* [Problem to work on]: Within the material below, locate the line with "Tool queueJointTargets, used" and the line with "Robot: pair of", then return those two lines and all lines between them, exactly as written.

* [Source material]:
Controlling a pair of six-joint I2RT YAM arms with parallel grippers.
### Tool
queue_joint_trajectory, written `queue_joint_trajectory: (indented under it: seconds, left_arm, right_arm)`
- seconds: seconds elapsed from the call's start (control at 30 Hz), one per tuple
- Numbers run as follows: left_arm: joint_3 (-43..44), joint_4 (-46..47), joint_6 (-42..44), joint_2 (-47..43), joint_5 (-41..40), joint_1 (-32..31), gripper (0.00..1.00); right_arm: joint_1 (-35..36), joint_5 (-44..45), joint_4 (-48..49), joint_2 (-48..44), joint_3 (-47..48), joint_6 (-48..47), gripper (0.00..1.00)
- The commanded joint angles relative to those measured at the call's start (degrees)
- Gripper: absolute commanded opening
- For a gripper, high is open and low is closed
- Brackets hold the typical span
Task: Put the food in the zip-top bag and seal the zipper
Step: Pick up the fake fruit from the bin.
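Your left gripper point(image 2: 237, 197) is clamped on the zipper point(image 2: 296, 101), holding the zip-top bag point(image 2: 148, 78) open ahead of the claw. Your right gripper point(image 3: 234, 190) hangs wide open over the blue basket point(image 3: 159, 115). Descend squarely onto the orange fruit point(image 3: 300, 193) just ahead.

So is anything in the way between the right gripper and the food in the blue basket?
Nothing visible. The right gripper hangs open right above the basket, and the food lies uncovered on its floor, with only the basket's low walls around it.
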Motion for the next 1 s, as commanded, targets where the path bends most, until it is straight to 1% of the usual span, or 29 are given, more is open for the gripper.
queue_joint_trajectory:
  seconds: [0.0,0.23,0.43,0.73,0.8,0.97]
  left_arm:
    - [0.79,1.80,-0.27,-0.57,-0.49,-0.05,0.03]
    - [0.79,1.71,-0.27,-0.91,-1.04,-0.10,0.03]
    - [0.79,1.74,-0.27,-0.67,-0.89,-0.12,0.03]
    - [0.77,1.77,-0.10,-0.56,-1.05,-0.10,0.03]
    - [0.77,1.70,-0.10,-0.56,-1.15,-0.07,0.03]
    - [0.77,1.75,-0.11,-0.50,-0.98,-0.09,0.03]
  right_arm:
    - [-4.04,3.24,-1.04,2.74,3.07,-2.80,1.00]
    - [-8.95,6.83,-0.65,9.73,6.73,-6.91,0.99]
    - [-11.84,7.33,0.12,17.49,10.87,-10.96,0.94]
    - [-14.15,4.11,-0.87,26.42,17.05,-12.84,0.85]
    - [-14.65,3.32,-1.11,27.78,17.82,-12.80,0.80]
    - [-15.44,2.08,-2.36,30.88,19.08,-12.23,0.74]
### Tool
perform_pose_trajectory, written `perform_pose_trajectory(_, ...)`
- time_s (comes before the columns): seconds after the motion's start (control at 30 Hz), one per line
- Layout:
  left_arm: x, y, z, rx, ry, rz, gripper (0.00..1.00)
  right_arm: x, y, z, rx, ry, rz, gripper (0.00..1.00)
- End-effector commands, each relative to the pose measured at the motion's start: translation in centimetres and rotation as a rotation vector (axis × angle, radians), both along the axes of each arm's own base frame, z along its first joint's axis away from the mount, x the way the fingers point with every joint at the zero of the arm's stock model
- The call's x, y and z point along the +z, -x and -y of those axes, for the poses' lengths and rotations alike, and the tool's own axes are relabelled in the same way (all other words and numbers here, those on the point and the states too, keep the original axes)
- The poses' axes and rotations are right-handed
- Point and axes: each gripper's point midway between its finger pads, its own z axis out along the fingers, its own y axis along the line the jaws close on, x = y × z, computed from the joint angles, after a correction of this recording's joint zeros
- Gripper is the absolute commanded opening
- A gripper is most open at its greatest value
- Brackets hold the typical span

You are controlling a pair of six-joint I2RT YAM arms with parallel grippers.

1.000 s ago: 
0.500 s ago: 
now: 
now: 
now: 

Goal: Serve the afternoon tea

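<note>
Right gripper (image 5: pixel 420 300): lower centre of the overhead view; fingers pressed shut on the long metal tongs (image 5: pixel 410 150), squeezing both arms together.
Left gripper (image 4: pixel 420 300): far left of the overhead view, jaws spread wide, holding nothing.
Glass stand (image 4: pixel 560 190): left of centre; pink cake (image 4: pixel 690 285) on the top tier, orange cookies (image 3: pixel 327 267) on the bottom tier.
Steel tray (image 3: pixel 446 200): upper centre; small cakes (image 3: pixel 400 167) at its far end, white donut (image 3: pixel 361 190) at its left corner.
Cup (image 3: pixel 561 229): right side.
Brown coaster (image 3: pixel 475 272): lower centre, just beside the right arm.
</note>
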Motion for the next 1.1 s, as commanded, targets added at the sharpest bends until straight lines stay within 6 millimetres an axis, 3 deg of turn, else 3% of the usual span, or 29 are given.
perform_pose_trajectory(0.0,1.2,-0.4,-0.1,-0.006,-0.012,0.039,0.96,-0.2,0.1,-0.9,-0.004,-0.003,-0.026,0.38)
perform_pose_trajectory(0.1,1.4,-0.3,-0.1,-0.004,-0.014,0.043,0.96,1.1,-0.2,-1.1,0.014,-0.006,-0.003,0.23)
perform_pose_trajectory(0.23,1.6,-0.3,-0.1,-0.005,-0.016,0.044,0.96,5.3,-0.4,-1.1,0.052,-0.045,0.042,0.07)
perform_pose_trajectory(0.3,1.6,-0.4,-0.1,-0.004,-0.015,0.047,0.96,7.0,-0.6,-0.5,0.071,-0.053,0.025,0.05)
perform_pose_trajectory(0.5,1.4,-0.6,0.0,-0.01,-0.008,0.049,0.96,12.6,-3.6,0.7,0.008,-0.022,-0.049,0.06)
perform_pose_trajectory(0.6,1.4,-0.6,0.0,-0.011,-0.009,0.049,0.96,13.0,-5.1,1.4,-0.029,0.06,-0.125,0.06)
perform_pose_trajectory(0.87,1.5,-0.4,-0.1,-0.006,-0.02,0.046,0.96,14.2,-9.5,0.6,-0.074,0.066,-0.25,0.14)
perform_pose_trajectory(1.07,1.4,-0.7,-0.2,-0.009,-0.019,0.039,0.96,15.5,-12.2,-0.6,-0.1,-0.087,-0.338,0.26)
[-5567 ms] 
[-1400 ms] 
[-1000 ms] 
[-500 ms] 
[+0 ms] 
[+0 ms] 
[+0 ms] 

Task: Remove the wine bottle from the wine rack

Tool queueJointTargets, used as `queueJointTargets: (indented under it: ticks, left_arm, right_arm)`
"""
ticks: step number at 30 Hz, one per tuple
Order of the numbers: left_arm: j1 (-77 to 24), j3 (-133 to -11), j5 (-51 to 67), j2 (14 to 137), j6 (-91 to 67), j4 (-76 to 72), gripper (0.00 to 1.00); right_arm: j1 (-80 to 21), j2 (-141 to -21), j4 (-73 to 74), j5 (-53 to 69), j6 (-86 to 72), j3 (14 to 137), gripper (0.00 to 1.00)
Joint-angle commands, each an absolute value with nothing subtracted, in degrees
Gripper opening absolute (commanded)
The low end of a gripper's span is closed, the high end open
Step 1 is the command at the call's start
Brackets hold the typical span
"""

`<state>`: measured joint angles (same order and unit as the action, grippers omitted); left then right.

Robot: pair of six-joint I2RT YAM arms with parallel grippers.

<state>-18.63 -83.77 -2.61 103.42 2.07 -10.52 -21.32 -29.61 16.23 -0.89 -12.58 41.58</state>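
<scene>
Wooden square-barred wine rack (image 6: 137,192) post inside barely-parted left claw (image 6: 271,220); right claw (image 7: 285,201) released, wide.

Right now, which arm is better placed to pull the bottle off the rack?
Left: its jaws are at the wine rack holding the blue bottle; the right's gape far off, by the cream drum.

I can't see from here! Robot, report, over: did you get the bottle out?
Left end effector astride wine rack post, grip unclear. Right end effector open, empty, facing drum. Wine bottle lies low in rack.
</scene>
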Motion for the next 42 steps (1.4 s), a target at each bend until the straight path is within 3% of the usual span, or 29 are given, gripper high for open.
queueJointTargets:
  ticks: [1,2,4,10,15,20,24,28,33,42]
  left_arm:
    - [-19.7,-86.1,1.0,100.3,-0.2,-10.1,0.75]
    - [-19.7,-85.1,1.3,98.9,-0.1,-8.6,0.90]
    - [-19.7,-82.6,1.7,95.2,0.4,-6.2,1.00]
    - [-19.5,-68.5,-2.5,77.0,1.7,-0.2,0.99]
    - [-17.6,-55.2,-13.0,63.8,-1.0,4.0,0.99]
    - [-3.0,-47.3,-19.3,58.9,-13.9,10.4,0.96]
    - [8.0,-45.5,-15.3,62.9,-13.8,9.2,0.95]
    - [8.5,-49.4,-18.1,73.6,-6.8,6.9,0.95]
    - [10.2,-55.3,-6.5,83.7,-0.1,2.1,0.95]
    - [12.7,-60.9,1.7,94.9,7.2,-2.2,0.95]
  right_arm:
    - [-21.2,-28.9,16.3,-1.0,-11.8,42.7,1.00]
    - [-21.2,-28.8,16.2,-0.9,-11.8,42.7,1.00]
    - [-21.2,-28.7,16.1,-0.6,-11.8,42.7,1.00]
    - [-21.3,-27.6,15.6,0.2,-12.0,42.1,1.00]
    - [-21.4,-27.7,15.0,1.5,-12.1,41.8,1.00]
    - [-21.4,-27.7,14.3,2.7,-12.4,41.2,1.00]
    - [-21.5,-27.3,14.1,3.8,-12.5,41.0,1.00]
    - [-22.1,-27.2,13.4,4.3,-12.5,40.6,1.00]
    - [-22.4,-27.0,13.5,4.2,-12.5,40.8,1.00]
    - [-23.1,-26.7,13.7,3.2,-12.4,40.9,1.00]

* [Written answer]:
Tool queueJointTargets, used as `queueJointTargets: (indented under it: ticks, left_arm, right_arm)`
"""
ticks: step number at 30 Hz, one per tuple
Order of the numbers: left_arm: j1 (-77 to 24), j3 (-133 to -11), j5 (-51 to 67), j2 (14 to 137), j6 (-91 to 67), j4 (-76 to 72), gripper (0.00 to 1.00); right_arm: j1 (-80 to 21), j2 (-141 to -21), j4 (-73 to 74), j5 (-53 to 69), j6 (-86 to 72), j3 (14 to 137), gripper (0.00 to 1.00)
Joint-angle commands, each an absolute value with nothing subtracted, in degrees
Gripper opening absolute (commanded)
The low end of a gripper's span is closed, the high end open
Step 1 is the command at the call's start
Brackets hold the typical span
"""

`<state>`: measured joint angles (same order and unit as the action, grippers omitted); left then right.

Robot: pair of six-joint I2RT YAM arms with parallel grippers.

Nothing else belongs to this exercise.